Tough Withdrawers

I often write about working with rigid Pursuers, but I’ve been struggling more with Withdrawers lately. This surprises me, I usually don’t struggle with Withdrawers. I find many Withdrawers have a rich inner world that comes out fairly quickly once they are given space to talk and some safe evocative questions.

Naturally, though, the more trauma someone has come from, the harder and stranger it could be to access their own emotional world. If someone has come from a family of origin where they were totally on their own with their feelings, and had to cope with some really difficult circumstances alone, that “suppress and deny” coping mechanism will have iron clamps on it.

 I came across this passage in Lorrie Brubacher’s new book, and I loved how this was described:

“The avoidant (dismissive) approach ‘includes rapid self-protective responses to danger without examining one’s own emotions, consulting other people or seeking to receive help from them’ (Mikulincer & Shaver, 2016, p. 190). The implicit script is, ‘If I am in distress, I will carry on with other activities,’ (oblivious to anyone else and with a pseudo-positive sense of self).”

Stepping Into Emotionally Focused Couple Therapy, p. 51

 

The words I want to highlight here are:

Rapid – the Withdrawer can suppress their feelings with lightening speed, sometimes feeling genuinely surprised their partner is upset about something they fought about only minutes before.

Without seeking to receive help – their coping is extremely internal, they may not even interact with the feeling themselves. They certainly are not going to go to others with these feelings.

Oblivious to anyone else – as my former individual supervisor used to say, “you can’t selectively numb.” If they are numbing their own feelings, they are also numbing other people’s feelings. 

Pseudo-Positive Sense of Self – this one is one of the hardest to work with, for me. Because they genuinely can feel a sense of, “I’m fine, what’s the problem?” Also, can’t my partner just be fine? That would solve everything!

 

Wouldn’t it be great if we could just give someone psychoeducation on this, and they would get this about themselves, and start to be more aware? I don’t see that happening though, since their coping mechanism for themselves will be what they do with me, push away, minimize, see as not that big of a deal.

The two things I have found useful when dealing with a particularly powerful denial coping mechanism are the following.

 

1)   Slowly, slowly tracking what happens for the Withdrawer. I don’t try to push them toward the feelings, I more approach their world with curiosity. “What is it like not to feel anything? What does detached in the face of all this feel like? What do you do then, when you have all this numbness (looking for action tendency)?”

2)   For Withdrawers that stay with, “I just feel numb, or detached,” despite validating and tracking a lot in Step 2, then I might ask, “Right before you go numb, and disconnect from your wife’s anger, what happens inside? What happens the split second before you disconnect?”

 

I think the biggest part of working with the rare Withdrawer that seems to be living in a ton of denial is not to start pursuing them with the flavor of, “what’s wrong with you for not feeling more?”. So it’s about slowing myself way, way down and being curious.
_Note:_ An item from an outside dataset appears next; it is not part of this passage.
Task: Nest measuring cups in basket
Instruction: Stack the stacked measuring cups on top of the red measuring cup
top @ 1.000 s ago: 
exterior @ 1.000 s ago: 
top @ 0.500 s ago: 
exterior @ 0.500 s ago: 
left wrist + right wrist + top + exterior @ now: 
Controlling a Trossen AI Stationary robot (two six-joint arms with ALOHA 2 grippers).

That’s hard to do when their partner is sobbing and making threats about leaving, and I’m wondering if they see the seriousness of the situation, but then we can track the cycle alive in the room. “So this is the cycle, maybe? The more she cries, and tells you how dire this is, the more you go into that cognitive space, and stay calm? Can you tell me more about that?”

 

Side Rant: Another dimension to learning to work with some male Withdrawers, for me, is fighting this cultural meme of “men are logical, women are emotional.” I expect to hear clients say this, but I heard a couples therapist say this seriously the other week, and it was one of those moments when you hear a record scratch in your head. I don’t think some realize that this is actually a sexist comment. In our culture, “more logical” is a compliment and “more emotional” is not a compliment. Are you irrational and crazy and overreacting? Or can you look at a situation accurately, calmly, and figure out the best next steps? Which sounds better?

Fortunately, we EFT therapists know that emotions ARE logical. EMOTIONS AAAARRREEEE LOOOOOOOGGGICCCCALLL!!!!! In fact, what EFT therapists are especially great at is finding the logic, the reason, that generates the emotion.